With a toddler at home, getting her to clean up after herself can be challenging. She can easily destroy an entire room single-handedly in less than 5 minutes, I swear!
However, after the dust has settled I can get her to clean most of her mess by asking, “Would you like to help mommy clean?” which she cheerfully picks up a couple of things as I show her were to place them.
This is what I consider to be an age-appropriate chore. You can’t and shouldn’t expect small children, especially those under the age of 5, to be super clean neat freaks.
Therefore it is best that you fully analyze your children, their personalities and what chores around the home that they can easily do without you having to fuss at them.
For older children, it would best for you to write down chores and allow them to choose 2 or 3 that they would be willing to do. When they have a have a choice in responsibilities in the home, then they are less likely to fuss and do them half-halfheartedly.
3. Create a chore chart.
Creating a chore chart is as simple as grabbing a sheet of paper and writing down all the household chores that need to be taken care of during the week. Having one will help you organize your thoughts and will make it easier to view each task objectively. Use your chore chart to break down chores into bite-size chunks by room, day of the week or priority. By doing this, you can ensure that you and your family are on the same page with daily or weekly responsibilities creating less fuss and confusion.
4. Give acknowledgement and praise.
Give praise often and always show your appreciation when your kids or spouse cleans up without asking. This is positive reinforcement and will make them feel good about helping around the house. Do your best to not criticize their work or go after them. You want them to always think that their efforts around the home are appreciated. Doing this often can lead to them wanting to take on more responsibilities
5. Be patient.
The habit of cleaning takes time to build so you have to be patient with your family as they create momentum in their cleaning efforts. Being patient includes not yelling or fussing at your spouse and kids if they forget to clean something a certain way or constantly reminding them to finish a particular chore throughout the day. If you would like to have a chore finished by a certain time then express it but allow flexibility.
6. Take a day off.
It’s perfectly OK to take breaks and rest. Cleaning up your house should not be the most stressful activity of the week. Choose rest days to actually relax and not worry about the house being spotless. When you feel yourself becoming overwhelmed, just stop. It is not worth the stress, as it will spill over into other parts of your life.

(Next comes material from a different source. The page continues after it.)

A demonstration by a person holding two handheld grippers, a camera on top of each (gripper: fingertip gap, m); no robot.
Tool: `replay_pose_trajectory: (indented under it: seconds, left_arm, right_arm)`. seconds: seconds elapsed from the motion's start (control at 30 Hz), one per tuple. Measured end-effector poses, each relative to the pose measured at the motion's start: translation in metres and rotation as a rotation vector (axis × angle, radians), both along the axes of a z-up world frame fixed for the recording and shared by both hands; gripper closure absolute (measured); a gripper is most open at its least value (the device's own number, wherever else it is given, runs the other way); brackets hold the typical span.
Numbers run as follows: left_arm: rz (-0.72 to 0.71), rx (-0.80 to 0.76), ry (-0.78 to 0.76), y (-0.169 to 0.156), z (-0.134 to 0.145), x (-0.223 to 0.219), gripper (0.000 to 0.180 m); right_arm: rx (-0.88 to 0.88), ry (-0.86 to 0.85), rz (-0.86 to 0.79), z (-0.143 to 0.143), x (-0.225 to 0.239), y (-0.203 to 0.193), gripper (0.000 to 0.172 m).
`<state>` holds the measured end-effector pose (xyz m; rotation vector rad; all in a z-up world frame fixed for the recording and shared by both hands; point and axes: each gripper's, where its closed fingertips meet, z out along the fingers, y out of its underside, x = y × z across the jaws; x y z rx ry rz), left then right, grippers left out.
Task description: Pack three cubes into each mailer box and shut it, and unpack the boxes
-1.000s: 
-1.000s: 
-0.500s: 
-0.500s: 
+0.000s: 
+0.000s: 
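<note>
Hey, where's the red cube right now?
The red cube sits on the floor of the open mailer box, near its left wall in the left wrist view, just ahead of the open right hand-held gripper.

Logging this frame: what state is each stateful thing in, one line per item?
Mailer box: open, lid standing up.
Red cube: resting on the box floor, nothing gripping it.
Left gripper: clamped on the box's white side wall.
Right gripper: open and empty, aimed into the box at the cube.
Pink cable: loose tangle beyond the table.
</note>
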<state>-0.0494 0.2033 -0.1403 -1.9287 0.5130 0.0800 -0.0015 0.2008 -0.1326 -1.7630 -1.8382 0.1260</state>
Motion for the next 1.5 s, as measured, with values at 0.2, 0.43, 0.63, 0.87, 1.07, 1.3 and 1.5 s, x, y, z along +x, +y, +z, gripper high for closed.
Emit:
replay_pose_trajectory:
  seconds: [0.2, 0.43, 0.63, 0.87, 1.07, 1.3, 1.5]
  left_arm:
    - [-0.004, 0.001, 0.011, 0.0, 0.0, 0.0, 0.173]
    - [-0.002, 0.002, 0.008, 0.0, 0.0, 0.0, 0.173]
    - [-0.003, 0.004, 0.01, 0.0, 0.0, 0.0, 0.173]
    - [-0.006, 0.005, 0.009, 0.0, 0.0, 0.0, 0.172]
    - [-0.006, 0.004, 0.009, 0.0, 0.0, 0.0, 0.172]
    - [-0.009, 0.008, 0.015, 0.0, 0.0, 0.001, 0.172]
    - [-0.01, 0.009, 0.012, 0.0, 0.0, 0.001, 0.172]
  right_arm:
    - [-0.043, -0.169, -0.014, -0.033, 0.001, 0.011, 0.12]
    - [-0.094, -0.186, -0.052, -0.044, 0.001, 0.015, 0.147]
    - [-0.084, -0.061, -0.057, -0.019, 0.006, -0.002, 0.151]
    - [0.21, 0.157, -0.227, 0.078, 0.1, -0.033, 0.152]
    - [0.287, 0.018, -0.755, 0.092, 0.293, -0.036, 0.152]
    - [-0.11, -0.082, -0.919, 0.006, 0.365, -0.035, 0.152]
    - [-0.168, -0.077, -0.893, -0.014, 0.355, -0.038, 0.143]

7. When all else fails, hire help.
Sometimes, it’s best to have a helping hand around the home and believe it or not hiring a cleaning service to visit your home one day out of the week or month is enough to greatly reduce the stress of cleaning. Hiring cleaning services has an average cost of between $25-35 an hour, this amount can be easily budgeted out of the family’s income by setting aside $10-20 a week to have someone else clean your home while you spend the day relaxing and enjoying the day with your loved ones.
Do not allow yourself to become stressed with cleaning. It’s a task that not many people enjoy doing but has to be done for health and sometimes mental reasons. Love and enjoy your family for who they are and never allow a pair of dirty boots or socks create a wedge between you, your spouse and family.